There are many strategies. In general, core devs are conservative when it comes to accepting changes that will increase complexity and also potentially impact performance. If you want to propose something this to be done by default for very large strings, I think you would need to come up with an implementation and some benchmarks.

If you only want to solve your problem in production right now, you could write your own implementation of either strategy in pure Python using bytearrays.

tjreedy · October 9, 2023, 4:57am

Another approach might be to use str.translate with a translation dictionary.

MRAB · October 9, 2023, 5:18am

Most codepoints map to 1 codepoint, a few to 2 codepoints, and very few to 3 codepoints.

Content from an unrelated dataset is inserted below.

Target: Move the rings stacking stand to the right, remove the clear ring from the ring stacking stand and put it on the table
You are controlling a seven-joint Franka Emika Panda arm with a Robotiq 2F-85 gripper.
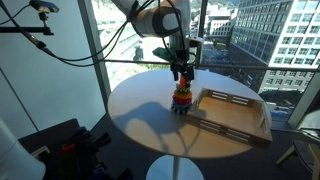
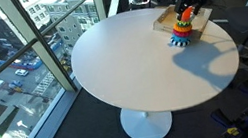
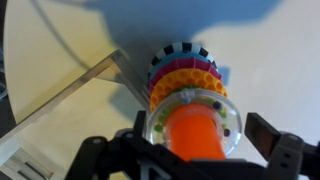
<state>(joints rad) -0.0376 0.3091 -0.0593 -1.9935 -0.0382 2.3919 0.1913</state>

pitrou · October 9, 2023, 8:47am

Is this an actual problem or just a theoretical concern?
In other words, is there a real-world situation where one calls .lower on a 500 MB string?

Rosuav · October 9, 2023, 9:02am

I’ve certainly done .casefold on huge strings, which would presumably also allocate 12 bytes per character. It’s a good prerequisite to searching case insensitively for something. That said, though, I’ve never really cared about that sort of temporary usage.

pf_moore · October 9, 2023, 9:09am

I think that’s ultimately the answer here. If you can save the memory cots, without adversely impacting more common cases, and without introducing unacceptable code complexity, I don’t see why such a PR would be rejected. But without an actual proposed implementation, nothing is likely to happen because this simply isn’t a common enough issue to prompt anyone to look at it.

And if the problem isn’t important enough to you to justify writing a PR and waiting for a version of Python with the improvement included, then there’s your answer - nobody else was sufficiently motivated either…

ntessore · October 9, 2023, 9:39am

That’s the quick fix, but will still leave you with about twice the required memory size at the time of the last concatenation. While I agree that having to deal with huge strings in memory is usually a design issue, it would be nice to know that the low-level string operations are as efficient as they can be, mainly in time, but also in memory.

Edit: Not saying this is an important issue, but I do remember being caught out by the memory consumption when processing a big blob of text and thinking “it fits, so I’ll just do it in memory” for a quick and dirty script.

pitrou · October 9, 2023, 9:58am

You wouldn’t concatenate yourself but rely either on io.StringIO or "".join. Both have downsides, but so would have an implementation inside the case operations themselves.

methane · October 9, 2023, 10:11am

We may be able to 2-way approach.

Calculate max(ord(lower(char))) and length.
Do conversion directly into new string body.

This might be bit slower than current code, but avoid temporary RAM completely.

malemburg · October 9, 2023, 10:15am

Just to add some context: The overallocation happening here is to make these operations fast for shorter strings, which are much more common in practice than the larger strings you are discussing.

For larger strings, you are probably better off using special implementations written in e.g. Cython, which first scan the text to determine a more accurate pre-allocation size.

kknechtel · October 9, 2023, 10:40am

Heh, thanks for the reminder… I completely abandoned my work on the C code for that, despite that it still seems entirely doable for me.

borishpst · October 9, 2023, 12:06pm

Yes, this question emerged from a real life use of .lower on a big piece of data to perform case insensitive search. The fix was to do a simple slice, as we didn’t actually need to search in the whole string. I was just wondering if this was some kind of memory misallocation or there was a logic behind this.

Thanks everyone for this great explanation.

cofiem · October 9, 2023, 12:35pm

Does casefold have the same issue?

If this is for “caseless matching”, perhaps casefold would be better?

borishpst · October 9, 2023, 12:49pm

yes, this kind of allocation(4 * 3 * str_len) should be true for .title, .capitalize, .casefold, .swapcase, .lower and .upper

malemburg · October 9, 2023, 1:21pm

Have you tried using the re module for this ? It has an option for case insensitive search.